▶ [PROMPT] Every line with the string "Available" in it belongs in your answer, so copy them all from the data.

▶ [MATERIAL FOR THE TASK]

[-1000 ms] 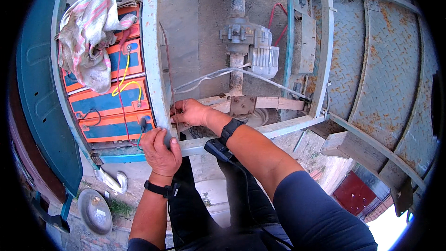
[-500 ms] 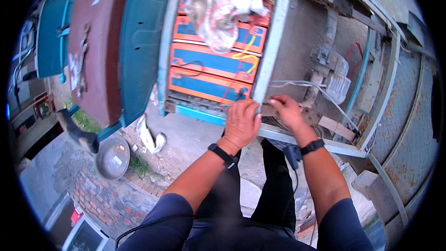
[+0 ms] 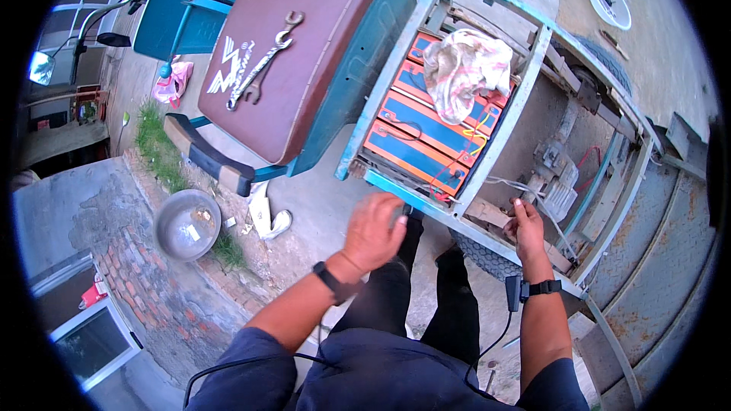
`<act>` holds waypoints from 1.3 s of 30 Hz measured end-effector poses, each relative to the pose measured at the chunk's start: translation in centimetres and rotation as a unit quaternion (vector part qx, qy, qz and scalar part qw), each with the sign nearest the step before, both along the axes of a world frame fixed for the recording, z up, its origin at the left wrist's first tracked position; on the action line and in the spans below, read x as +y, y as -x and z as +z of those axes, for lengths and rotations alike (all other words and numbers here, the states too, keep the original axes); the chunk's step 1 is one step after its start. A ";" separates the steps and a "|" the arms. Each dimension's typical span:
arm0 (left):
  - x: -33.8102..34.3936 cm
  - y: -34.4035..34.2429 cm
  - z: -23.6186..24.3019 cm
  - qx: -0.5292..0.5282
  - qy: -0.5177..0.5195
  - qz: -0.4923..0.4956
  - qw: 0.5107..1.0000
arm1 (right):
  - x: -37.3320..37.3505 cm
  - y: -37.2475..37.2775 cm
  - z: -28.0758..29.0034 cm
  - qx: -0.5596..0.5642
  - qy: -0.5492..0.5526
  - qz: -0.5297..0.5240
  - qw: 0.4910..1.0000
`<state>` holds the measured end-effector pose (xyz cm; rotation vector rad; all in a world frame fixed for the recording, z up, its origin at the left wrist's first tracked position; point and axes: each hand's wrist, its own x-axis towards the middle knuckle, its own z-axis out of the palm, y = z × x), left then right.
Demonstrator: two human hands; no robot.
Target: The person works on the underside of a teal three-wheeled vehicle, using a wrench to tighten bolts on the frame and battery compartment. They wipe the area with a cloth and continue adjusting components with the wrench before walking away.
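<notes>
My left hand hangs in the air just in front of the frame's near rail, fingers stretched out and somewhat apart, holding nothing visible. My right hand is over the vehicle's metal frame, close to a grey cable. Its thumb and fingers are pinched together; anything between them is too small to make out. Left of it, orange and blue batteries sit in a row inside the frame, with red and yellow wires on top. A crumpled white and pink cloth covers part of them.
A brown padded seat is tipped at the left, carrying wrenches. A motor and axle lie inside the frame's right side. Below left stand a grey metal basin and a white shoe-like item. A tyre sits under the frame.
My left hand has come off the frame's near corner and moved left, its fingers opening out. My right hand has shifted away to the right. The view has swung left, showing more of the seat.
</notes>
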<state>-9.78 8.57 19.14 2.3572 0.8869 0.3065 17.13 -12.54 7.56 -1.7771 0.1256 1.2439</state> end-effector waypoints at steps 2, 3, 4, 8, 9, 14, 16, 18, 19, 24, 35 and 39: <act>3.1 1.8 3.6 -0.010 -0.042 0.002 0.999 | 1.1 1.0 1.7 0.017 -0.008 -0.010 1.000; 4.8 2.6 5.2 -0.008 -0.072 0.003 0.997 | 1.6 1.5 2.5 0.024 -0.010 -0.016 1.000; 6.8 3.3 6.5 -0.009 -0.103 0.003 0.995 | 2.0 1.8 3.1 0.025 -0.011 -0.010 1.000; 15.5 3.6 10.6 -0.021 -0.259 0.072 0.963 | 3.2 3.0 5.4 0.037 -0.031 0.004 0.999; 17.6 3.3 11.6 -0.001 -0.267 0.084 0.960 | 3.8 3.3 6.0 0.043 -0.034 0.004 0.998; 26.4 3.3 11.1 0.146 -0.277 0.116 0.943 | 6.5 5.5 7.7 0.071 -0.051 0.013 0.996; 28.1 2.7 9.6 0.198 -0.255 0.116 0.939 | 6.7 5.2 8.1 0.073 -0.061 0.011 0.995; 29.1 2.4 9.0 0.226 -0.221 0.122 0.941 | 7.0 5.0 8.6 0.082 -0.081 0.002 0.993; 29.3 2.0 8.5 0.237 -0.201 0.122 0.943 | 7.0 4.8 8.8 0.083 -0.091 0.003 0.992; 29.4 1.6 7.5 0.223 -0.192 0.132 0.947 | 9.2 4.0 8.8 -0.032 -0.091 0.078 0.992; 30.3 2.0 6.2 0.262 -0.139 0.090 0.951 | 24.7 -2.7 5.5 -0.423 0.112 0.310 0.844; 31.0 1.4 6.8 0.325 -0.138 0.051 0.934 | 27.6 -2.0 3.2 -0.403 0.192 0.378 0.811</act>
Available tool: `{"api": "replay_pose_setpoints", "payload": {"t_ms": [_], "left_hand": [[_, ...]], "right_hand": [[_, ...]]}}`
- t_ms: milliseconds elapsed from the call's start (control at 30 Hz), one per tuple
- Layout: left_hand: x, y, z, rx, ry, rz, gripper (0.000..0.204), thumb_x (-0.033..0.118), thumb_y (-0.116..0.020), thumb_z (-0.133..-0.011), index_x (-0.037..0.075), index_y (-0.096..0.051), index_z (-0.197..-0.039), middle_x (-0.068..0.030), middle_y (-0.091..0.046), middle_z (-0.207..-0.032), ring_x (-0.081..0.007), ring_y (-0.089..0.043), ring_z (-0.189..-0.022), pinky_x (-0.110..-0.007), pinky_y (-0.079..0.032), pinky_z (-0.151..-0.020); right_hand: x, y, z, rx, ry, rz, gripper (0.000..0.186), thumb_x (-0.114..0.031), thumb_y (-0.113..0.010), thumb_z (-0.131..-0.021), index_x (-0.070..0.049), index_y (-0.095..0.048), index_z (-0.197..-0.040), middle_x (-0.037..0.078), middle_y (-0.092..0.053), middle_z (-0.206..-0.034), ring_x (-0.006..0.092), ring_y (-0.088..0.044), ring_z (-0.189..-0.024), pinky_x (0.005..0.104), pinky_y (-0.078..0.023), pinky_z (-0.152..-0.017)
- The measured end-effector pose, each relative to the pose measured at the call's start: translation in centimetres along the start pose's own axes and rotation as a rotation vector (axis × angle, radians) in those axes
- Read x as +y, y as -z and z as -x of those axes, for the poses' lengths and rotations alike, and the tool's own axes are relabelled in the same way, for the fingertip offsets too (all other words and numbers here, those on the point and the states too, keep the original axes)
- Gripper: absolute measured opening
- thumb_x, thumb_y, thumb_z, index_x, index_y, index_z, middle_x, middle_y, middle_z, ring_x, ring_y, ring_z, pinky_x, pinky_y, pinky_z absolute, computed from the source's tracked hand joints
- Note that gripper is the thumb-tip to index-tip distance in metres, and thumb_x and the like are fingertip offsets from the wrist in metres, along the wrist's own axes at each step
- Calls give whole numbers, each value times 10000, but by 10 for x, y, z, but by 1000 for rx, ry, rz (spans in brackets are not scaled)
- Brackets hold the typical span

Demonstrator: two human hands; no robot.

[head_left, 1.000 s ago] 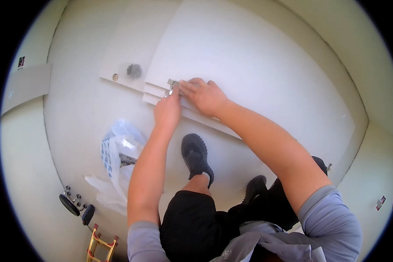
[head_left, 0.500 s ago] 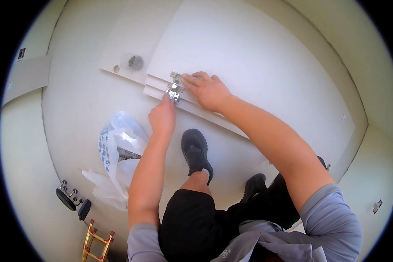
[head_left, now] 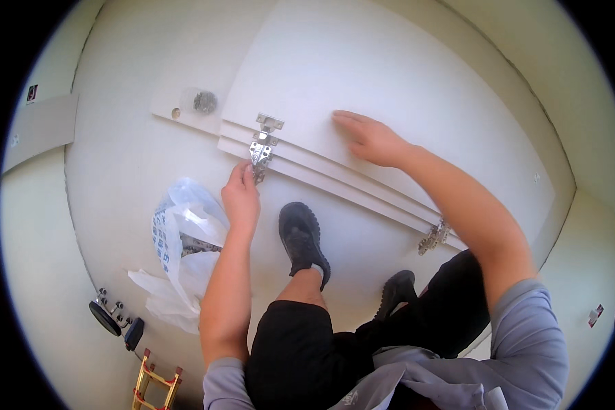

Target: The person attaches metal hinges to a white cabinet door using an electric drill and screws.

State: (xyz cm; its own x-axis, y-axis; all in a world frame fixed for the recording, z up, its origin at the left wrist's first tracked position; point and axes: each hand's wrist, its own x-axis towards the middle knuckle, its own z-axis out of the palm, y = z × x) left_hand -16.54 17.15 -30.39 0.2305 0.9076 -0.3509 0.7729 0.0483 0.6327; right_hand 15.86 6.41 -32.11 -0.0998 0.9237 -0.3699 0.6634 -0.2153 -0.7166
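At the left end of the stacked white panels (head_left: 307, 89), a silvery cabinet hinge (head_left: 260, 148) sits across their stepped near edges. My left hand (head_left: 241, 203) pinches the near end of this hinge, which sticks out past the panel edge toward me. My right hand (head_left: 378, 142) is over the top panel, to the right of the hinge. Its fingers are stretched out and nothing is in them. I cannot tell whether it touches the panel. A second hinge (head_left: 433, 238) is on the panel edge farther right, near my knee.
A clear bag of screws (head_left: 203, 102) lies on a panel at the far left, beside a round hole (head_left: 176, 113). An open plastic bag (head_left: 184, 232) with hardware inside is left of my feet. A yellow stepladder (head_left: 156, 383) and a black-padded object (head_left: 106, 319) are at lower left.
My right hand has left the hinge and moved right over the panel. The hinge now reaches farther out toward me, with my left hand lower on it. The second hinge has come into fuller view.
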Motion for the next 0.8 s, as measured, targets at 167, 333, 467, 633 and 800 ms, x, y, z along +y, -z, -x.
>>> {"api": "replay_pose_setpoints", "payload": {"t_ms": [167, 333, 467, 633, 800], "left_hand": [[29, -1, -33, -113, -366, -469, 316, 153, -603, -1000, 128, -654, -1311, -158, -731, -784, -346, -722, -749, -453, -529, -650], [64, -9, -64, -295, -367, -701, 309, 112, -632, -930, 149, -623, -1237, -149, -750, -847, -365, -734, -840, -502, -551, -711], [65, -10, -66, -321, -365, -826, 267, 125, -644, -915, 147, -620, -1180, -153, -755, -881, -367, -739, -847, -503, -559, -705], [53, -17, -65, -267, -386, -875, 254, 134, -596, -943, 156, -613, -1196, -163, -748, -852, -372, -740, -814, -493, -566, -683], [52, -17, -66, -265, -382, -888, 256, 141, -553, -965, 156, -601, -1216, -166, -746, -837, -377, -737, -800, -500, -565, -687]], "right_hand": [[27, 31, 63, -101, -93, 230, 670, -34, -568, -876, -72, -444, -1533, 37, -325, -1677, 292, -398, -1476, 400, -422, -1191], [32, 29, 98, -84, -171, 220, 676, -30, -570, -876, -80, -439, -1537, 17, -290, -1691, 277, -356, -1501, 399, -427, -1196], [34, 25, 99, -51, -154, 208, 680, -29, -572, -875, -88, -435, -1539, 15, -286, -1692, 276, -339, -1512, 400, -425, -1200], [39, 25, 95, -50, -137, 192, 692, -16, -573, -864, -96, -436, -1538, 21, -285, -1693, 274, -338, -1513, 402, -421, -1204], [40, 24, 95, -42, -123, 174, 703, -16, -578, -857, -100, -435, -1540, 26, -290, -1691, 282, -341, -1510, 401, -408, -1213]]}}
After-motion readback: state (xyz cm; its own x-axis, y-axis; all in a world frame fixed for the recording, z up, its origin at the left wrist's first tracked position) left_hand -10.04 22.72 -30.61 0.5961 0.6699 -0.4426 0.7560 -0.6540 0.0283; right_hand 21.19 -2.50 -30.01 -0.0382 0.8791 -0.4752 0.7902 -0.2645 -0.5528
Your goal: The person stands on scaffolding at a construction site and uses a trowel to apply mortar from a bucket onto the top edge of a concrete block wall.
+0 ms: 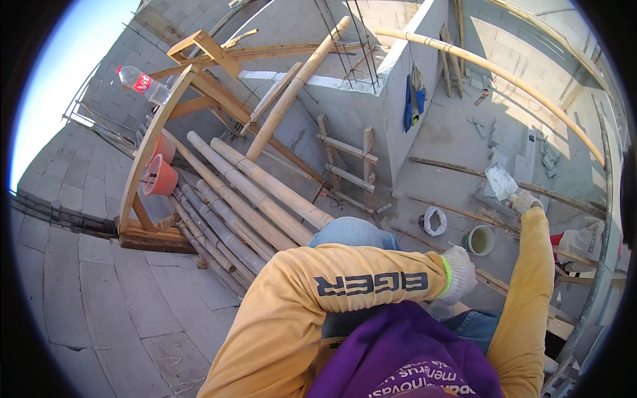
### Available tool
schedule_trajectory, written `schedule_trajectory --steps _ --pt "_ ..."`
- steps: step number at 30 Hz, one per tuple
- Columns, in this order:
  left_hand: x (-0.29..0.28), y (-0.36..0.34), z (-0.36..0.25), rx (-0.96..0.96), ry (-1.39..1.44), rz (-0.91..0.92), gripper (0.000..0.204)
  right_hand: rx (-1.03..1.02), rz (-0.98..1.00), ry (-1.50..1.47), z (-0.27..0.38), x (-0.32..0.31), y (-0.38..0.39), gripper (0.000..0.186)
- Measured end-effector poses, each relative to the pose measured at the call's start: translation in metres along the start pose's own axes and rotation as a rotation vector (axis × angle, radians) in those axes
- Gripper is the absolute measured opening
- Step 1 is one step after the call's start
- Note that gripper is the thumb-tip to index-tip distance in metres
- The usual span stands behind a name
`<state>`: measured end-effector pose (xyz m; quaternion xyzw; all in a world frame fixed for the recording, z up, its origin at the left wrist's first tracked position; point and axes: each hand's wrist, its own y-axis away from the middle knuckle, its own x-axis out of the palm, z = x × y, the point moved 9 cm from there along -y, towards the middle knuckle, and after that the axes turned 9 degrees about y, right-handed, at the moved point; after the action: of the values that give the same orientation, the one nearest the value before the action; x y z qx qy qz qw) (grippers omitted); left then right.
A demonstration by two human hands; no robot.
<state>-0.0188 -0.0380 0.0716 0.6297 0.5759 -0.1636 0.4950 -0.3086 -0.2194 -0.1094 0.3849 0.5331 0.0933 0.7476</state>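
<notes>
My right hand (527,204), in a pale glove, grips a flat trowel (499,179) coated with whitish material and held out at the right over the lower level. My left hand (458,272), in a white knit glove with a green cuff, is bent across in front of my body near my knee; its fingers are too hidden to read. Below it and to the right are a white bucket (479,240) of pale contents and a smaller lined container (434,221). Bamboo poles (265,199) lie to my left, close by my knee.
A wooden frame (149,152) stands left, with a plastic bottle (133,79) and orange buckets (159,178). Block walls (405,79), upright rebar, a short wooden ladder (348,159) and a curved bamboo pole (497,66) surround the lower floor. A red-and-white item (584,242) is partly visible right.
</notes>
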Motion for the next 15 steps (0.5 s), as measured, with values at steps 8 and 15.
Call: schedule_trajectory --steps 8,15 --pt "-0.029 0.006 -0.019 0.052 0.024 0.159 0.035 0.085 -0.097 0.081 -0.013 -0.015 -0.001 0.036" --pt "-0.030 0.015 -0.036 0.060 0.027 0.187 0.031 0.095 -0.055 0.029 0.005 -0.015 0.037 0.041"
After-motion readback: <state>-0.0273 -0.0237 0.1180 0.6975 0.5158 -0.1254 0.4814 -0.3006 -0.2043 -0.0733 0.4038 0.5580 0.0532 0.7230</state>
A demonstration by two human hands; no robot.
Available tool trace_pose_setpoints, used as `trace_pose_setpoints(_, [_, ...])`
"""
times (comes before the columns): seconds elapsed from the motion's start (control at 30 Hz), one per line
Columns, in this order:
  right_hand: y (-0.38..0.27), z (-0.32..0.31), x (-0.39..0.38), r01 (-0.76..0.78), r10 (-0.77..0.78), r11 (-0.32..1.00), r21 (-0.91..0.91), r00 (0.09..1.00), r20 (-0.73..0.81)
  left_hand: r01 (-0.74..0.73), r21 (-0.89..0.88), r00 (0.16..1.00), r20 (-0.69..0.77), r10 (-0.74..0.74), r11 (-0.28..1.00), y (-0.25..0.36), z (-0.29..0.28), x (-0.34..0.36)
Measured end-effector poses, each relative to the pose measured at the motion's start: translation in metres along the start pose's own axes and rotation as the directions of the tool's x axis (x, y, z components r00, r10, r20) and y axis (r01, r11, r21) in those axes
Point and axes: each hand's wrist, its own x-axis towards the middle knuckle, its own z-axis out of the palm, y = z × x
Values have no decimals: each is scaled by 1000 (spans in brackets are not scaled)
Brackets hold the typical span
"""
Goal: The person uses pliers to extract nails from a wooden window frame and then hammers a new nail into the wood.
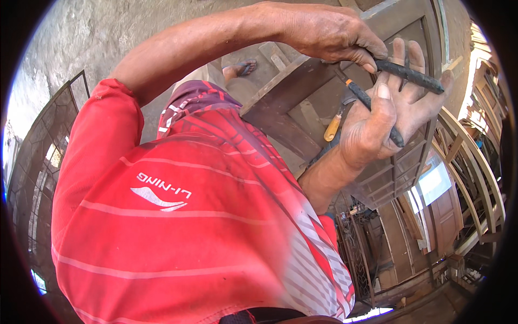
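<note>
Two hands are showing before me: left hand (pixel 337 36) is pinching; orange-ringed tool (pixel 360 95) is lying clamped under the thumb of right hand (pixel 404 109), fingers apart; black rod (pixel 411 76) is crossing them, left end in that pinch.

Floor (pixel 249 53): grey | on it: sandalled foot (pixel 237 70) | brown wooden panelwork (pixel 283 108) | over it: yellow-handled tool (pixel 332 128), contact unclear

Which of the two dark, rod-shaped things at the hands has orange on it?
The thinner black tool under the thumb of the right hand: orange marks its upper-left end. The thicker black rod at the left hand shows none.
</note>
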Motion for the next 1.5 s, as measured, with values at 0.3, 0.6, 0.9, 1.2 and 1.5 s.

▶ [RESULT FOR THIS EXERCISE]
Available tool: `{"api": "replay_pose_setpoints", "payload": {"t_ms": [_], "left_hand": [[_, ...]], "right_hand": [[_, ...]]}}`
### Available tool
Available tool trace_pose_setpoints, used as `trace_pose_setpoints(_, [_, ...])`

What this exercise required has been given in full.